ST. LOUIS (WRCB) -- For University of Tennessee at Chattanooga wrestling coach Heath Eslinger, quality is far more important than quantity when it comes to the NCAA Wrestling Championships.
He'd love to have his entire 10-man lineup making the trip to St. Louis this week, but he doesn't feel bad about the group he brought with him.
"Whether we take six, or ten, or three, we just one of those guys or a couple of those guys standing on that podium at the end of the tournament," Eslinger said before departing Chattanooga earlier this week.
Five Mat Mocs will open the road to a national championship on Thursday morning. More than 110,000 fans are expected to attend the three-day event, making the Scottrade Center one of the most pressure-packed venues in college sports.
"You're surrounded by 15 or 20 thousand roaring fans while you're wrestling the best guys in the country. So ya, I was kind of in shock," said 149-pound qualifier Dean Pavlou.
The former Bradley Central standout is one of three UTC wrestlers with previous NCAA Championships experience, joining Brandon Wright and former Baylor School star Dan Waddell.
All three went 0-2 in their first NCAA Tournament trips, but this time they won't be affected by the environment.
"I don't think any one of us will get caught up in the hype of it," said Waddell, whose last-second take-down in the SoCon's 157-pound final secured his automatic bid. "No matter who is there, who's watching you or who you're wrestling, it comes down to you having seven minutes to score more points than the other guy.
"In that sense it's just like every other match you've ever wrestled."
With one glaring difference, of course.
Every match this weekend will likely be the toughest yet this season.
"If your name's in the bracket, you've got a tough first-round match," Eslinger said. "Think about it. You take all the hundreds of thousands of high school wrestlers in the country, put the best ones on 77 college teams, then take the best 33 at each weight.
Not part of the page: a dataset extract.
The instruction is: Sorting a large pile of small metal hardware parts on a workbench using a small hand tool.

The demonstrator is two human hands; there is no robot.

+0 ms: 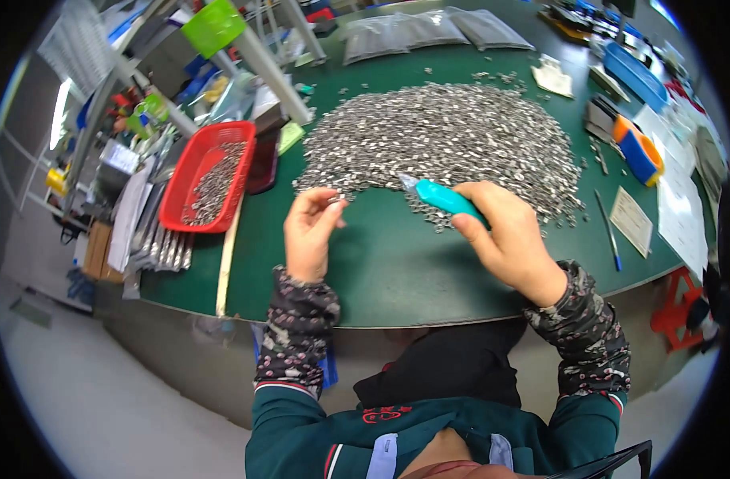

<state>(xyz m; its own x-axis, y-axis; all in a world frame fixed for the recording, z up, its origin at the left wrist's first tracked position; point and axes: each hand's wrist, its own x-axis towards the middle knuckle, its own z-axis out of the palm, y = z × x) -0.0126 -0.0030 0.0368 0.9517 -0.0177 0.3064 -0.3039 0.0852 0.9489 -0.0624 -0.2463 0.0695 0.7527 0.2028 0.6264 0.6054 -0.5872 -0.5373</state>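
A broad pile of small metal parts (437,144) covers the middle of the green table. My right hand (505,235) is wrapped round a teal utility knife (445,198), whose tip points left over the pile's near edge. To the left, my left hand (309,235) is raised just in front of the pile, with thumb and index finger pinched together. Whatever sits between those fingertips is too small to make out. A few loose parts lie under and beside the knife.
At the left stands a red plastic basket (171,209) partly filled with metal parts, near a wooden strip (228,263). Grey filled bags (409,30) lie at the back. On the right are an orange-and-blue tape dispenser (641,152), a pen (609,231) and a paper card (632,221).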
"Every guy in this field is impressive. It's the nature of the sport. There's no easy route at this point."
That's especially true for Chattanooga's highest-ranked wrestler, Nick Soto.
The Southern Conference Freshman of the Year heads to St. Louis ranked No. 16 in the country at 133 pounds, but he draws UTC's toughest opening-round opponent in Illinois' fourth-seeded B.J. Futrell.
However, Soto beat Futrell by an 8-2 decision earlier this season.
"It gives me a lot of confidence rolling in that I've already beaten him," Soto said. "It also gives me confidence knowing that he's worked harder to beat me this time. That keeps me focused on working harder because I know I have to outwork him to do it again."
That hard work paid off for Levi Clemons, who received the program's only at-large bid when he was added to the 174-pound bracket last week.
Eslinger now hopes a season's worth of hard work and sweat pays off with a weekend run for the whole group.
"At the end of the day, our goal is to have guys wrestling on Saturday," Eslinger said. "If you're wrestling on Saturday, that means you're on the podium, you're getting a medal and your name is going on the wall in (the UTC wrestling room) right below 'Division I All-American.'
"That's what we're hear to do: produce All-Americans."